Maybe that's the rub: JB didn't consider himself a true artist in what I find nostalgic, the FF stuff, the Alpha Flight, the Hulk blip, and that work was more utilitarian, less concerned with itself as much as telling the story. Particularly when JB was scripting himself, which was the bulk of his success.
As an older man with a keen interest in his art, as with many older writers/musicians/artists, there's a tendency to reflect on what makes art good. This often comes off as "less good" to us, since we were caught up in the original emotion of first contact. The stars aligned, the story and art, or music or prose, impassioned with degrees of youth and deadlines, and reflected in our own youth, ruled the day. Nothing is ever as good as when it was good and you, meaning us, were young.
So it doesn't matter what I find to be the "best" John Byrne art. I think JB was meant to write/draw Marvel Comics' characters; I think every bit of his passion and all his best stories are within that framework. I don't love his non-corporate-owned character stories because I think they lack the Marvel Comics history and richness of potential.

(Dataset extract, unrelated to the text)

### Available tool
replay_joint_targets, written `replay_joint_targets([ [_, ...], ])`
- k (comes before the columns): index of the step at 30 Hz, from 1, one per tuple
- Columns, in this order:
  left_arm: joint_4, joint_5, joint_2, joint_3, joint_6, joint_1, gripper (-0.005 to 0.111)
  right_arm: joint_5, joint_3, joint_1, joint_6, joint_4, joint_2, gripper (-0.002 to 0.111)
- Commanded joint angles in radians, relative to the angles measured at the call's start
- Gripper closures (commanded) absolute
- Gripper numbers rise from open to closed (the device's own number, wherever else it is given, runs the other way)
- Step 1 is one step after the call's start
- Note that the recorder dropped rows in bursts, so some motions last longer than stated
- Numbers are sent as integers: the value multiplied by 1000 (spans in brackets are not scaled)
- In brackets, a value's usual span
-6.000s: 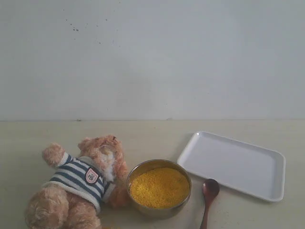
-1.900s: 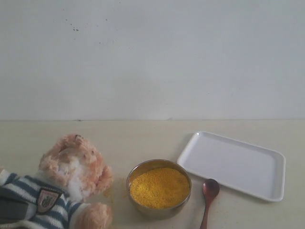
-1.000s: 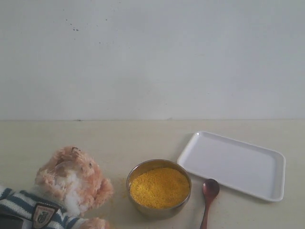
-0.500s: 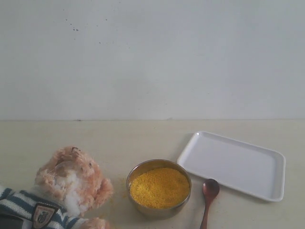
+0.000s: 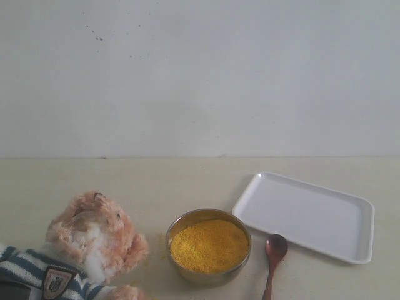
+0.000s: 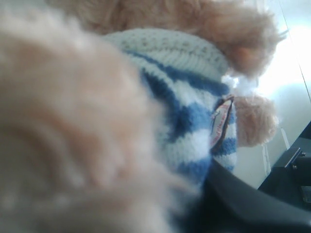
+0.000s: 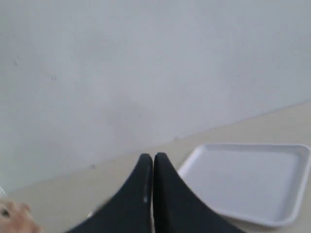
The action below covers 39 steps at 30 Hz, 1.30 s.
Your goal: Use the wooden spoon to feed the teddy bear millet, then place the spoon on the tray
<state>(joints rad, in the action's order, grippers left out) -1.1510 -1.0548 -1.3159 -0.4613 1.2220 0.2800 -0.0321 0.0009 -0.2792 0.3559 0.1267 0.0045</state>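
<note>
The teddy bear [image 5: 94, 234] is propped at the front left, head up, its striped shirt cut off by the picture's edge. In the left wrist view the bear [image 6: 184, 97] fills the picture, and one dark finger [image 6: 243, 199] of my left gripper presses against its shirt; the gripper is shut on the bear. Yellow millet [image 5: 209, 244] fills the metal bowl [image 5: 177, 225] just right of the bear. The wooden spoon [image 5: 274, 253] lies between bowl and white tray [image 5: 306, 215]. My right gripper [image 7: 153, 156] is shut and empty, above the table facing the tray [image 7: 248, 179].
A plain white wall stands behind the table. A few yellow grains lie on the table [image 5: 187, 181] between the bear and the bowl.
Since six seconds ago the bear went from lying beside the bowl to propped up further left. Over the last second nothing has visibly moved.
</note>
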Motion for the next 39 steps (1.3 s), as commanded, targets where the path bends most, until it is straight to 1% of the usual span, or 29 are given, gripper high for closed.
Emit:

All you have to do is look at the commissions, and you'll find the John Byrne Hall of Fame artist. Because the stories he is forced to keep to himself, now, are just visible, and cogent, beneath the image of Batman or the FF or the Hulk.
It should be noted, the Marvel Comics that did inspire JB is as dead as Abe Lincoln. If it existed, even marginally, in a coherent, non-a**hole form, as JB has pointed out, we might get some late-legend eye-blasts to carry aging fans into their graves.
But given the circumstances at the Big Two, I don't see JB or Erik Larsen producing any viable work on those classic characters at any point in the future.